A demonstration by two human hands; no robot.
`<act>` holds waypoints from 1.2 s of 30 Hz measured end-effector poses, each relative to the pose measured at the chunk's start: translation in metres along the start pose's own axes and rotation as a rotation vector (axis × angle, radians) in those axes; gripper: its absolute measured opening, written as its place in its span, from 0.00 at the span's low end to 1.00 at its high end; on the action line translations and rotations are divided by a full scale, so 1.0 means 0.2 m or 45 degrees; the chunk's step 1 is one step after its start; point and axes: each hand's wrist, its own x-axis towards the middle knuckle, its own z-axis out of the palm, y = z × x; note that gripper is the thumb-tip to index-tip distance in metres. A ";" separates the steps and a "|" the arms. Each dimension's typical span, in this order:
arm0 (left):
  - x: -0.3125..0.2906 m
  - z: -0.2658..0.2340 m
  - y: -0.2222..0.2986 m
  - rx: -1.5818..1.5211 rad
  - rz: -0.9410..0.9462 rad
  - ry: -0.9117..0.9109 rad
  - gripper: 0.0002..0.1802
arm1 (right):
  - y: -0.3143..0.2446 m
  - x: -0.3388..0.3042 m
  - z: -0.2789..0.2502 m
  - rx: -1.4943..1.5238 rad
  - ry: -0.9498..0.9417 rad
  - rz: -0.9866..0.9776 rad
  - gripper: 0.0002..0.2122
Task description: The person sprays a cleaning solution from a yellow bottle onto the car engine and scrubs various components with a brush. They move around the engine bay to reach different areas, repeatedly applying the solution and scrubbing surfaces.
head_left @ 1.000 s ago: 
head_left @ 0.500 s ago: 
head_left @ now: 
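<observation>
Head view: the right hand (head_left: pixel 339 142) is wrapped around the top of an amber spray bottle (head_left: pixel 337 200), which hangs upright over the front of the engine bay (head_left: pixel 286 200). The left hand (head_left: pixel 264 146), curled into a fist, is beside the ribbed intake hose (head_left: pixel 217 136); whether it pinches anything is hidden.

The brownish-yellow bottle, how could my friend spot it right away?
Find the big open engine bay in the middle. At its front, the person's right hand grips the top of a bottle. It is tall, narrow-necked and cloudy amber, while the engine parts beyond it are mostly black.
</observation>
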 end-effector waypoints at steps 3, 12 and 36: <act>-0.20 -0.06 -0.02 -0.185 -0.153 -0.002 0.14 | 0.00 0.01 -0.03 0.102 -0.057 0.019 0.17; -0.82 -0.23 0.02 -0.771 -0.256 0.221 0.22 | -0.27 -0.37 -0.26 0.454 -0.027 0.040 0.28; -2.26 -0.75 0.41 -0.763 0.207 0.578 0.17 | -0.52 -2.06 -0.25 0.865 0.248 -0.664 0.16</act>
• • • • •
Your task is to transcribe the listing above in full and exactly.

A demonstration by two human hands; no robot.
`<act>` holds waypoints from 1.2 s of 30 Hz measured end-effector poses, each relative to the pose measured at the chunk's start: translation in metres along the start pose's own axes and rotation as a rotation vector (axis × angle, radians) in those axes; gripper: its absolute measured opening, written as its place in its span, from 0.00 at the span's low end to 1.00 at its high end; on the action line translations and rotations are divided by a full scale, so 1.0 means 0.2 m or 45 degrees; the chunk's step 1 is one step after its start; point and axes: each hand's wrist, its own x-axis towards the middle knuckle, its own z-axis out of the palm, y = z × x; note that gripper is the thumb-tip to index-tip distance in metres. A ";" separates the steps and a "|" the arms. Each dimension's typical span, in this order:
arm0 (left):
  - x: -0.3125..0.2906 m
  - z: -0.2658..0.2340 m
  - y: -0.2222..0.2986 m
  - rx: -1.5818..1.5211 rad
  - rz: -0.9410..0.9462 rad
  - ry: -0.9117..0.9109 rad
  - gripper: 0.0002..0.1802
arm1 (right):
  - y: -0.3143..0.2446 m
  - x: -0.3388..0.3042 m
  - z: -0.2789..0.2502 m
  - rx: -1.4943..1.5238 rad
  - ry: -0.9498..0.9417 rad
  - rz: -0.9866..0.9776 rad
  - gripper: 0.0002..0.2122
Task description: The person sprays a cleaning solution from a yellow bottle onto the car engine and scrubs various components with a brush. They move around the engine bay to reach different areas, repeatedly applying the solution and scrubbing surfaces.
head_left @ 1.000 s ago: 
head_left @ 0.500 s ago: 
head_left @ now: 
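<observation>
Head view: the right hand (head_left: pixel 339 142) is wrapped around the top of an amber spray bottle (head_left: pixel 337 200), which hangs upright over the front of the engine bay (head_left: pixel 286 200). The left hand (head_left: pixel 264 146), curled into a fist, is beside the ribbed intake hose (head_left: pixel 217 136); whether it pinches anything is hidden.

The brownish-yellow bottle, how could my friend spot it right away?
Find the big open engine bay in the middle. At its front, the person's right hand grips the top of a bottle. It is tall, narrow-necked and cloudy amber, while the engine parts beyond it are mostly black.
</observation>
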 end-effector waypoints at steps 3, 12 and 36: <act>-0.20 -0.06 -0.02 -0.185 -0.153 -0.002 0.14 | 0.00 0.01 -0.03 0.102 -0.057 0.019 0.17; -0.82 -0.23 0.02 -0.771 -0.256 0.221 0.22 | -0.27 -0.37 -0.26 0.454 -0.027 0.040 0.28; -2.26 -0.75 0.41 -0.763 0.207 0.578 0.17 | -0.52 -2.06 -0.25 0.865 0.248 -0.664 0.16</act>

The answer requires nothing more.